It took me a full minute to register the implications of the gaping hole in the side of the basement, though they’d been floating through my mind all day.
For one thing, I had been standing above the spot where the flood waters piled and pressed against the wall until it’s integrity was breeched, causing it to collapse inward. For another, my father had been in the basement moments before- the basement which had filled with water in less than ten seconds- water that gushed in and flattened everything in it’s wake against the wall.
I could of fallen through the ceiling. He would have, for sure, been crushed.
Imaginably, nothing in the basement made it.
Yet in light of the storm that swept over our lives last weekend, we were blessed. Despite the dangers that the storm caused, none of us sustained any injuries. Our pets both made it through with no problems. And despite some old memories that now lay soaked under the massive clutter of the water logged underground room, most of the first floor and all of the second went untouched.
That doesn’t stop my street from looking like the end of a Spielberg movie. Dust is layered over everything. Water marks lie across many of the houses. Two homes are still condemned, one whose foundation began to fall apart, and the other who suffered a massive gas leak. And two streets over, one small old structure gave a heavy sigh before collapsing in on itself once and for all.
But the mood is hopeful, for the most part, as you walk from house to house, watching the neighbors pile their own garbage onto their lawns. While the houses aren’t in great shape, the people are all alive and safe. One ecstatic family was reunited with their dog, who they thought had drowned, but instead had swam to shelter and survived. The only deaths that occurred where those of two chickens that belonged to a neighbor.

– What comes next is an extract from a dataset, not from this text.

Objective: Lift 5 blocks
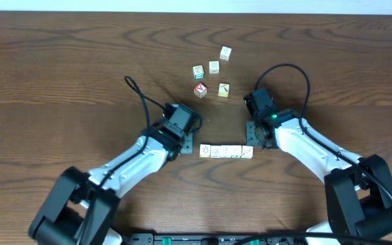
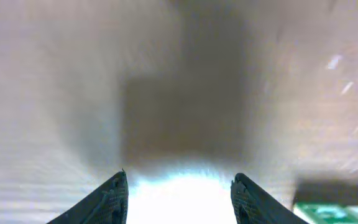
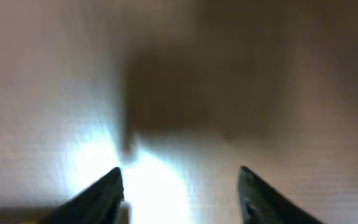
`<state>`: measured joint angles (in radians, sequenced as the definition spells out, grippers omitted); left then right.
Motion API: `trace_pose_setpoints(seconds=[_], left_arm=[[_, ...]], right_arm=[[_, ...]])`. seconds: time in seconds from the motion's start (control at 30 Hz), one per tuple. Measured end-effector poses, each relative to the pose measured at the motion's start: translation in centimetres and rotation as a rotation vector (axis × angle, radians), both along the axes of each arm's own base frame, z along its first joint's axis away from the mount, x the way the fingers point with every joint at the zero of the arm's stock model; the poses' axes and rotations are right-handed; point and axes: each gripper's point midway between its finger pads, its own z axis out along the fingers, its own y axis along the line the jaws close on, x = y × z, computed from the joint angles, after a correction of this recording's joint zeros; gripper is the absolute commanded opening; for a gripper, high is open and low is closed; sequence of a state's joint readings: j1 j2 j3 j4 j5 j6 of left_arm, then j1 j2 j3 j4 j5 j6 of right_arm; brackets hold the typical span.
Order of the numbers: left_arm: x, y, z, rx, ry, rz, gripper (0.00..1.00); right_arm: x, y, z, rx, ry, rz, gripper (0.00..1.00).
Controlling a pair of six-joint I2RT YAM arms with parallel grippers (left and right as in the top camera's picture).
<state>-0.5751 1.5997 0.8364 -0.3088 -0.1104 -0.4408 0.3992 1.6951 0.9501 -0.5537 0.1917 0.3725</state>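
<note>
Table (image 1: 39, 75) – dark wood, fills frame. Left arm (image 1: 135, 158) in from lower left, right arm (image 1: 305, 143) from lower right. Left gripper (image 2: 179, 180) – jaws apart, nothing between; right gripper (image 3: 180, 174) likewise released. Blocks (image 1: 226, 151) in tight row flat on table, lower centre, between grippers. Loose cubes (image 1: 214, 67) upper centre, red-faced cube (image 1: 201, 89) among them.

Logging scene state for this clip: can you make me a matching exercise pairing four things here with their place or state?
Things:
1. row of blocks
2. red-faced cube
3. yellowish cube
4. left end effector

Place or state:
A. open, nothing between its fingers
B. in a straight line, nearest the robot
C. just beyond the row, left one of a pair
D. just beyond the row, right one of a pair

Pairs: 1-B, 2-C, 3-D, 4-A
</note>
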Motion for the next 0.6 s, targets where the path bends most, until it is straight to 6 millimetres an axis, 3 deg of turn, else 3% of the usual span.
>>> trace_pose_setpoints(seconds=[0.13, 0.23, 0.4, 0.53, 0.6], left_arm=[[1.7, 0.2, 4.5, -0.03, -0.128, -0.031, 0.58], [2.4, 0.6, 8.5, -0.044, -0.242, -0.071, 0.64], [2.5, 2.5, 13.7, -0.02, -0.391, -0.095, 0.64], [1.1, 4.6, 17.7, 0.022, -0.496, -0.086, 0.64], [-0.2, 6.0, 20.7, 0.038, -0.585, -0.078, 0.64]], right_arm=[[3.2, 0.4, 1.4, 0.016, -0.133, 0.004, 0.86], [5.1, 0.6, 2.5, 0.011, -0.221, 0.004, 0.93], [7.5, 0.2, 4.3, -0.032, -0.343, -0.003, 0.88], [7.8, -0.2, 5.1, -0.082, -0.352, 0.04, 0.88], [7.9, -0.3, 6.3, -0.099, -0.373, 0.068, 0.89]])
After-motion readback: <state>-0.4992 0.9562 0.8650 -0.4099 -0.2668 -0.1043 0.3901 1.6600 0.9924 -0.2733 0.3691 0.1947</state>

On the first night after the flood, I stayed with a very generous friend who opened her home to me, despite that her own family was struggling without power and water. Grateful to have a bed to sleep in, I tried not to let myself get caught up in the disaster of our own home, but the unknowns left me feeling sad. How much had been lost? How were my parents doing in the midst of all this mess? How long would it take to rebuild, before our lives got back to normal?
But now the rebuilding has started and I have to say, I have never been so grateful in my life. For while I always knew that I had a lot of friends, I never realized the extent of loved I and my family really are. We have friends who offered their homes when we needed places to sleep. We have relied on others for hot showers when so many of our neighbors have no water. We have had numerous volunteers who have come over to start to move the mess from the basement, and fix up the rest of the house to a better-than-before state. We have been given the gift of so many people’s love and warmth, and I, who have always struggled to rely on others, feel loved and strengthened through this out pouring of concern and compassion.
I think about how the last few days have impacted me, and I see a few things that I didn’t really expect of myself. I don’t feel sorry for us because so many others got away unscathed, but instead, feel almost giddy that so many people fared so well. I am proud of my family for our capability to get up and get out, and of my parents for not wallowing in their hardship, but for getting started making positive changes already. But mostly, I am just loved- and I don’t mean just feeling loved- I am loved. I know, because throughout all of the horrors that the hurricane brought, it could not wash away the outpouring of caring and support that has since engulfed me.
And if I drown in that, I think I will be okay.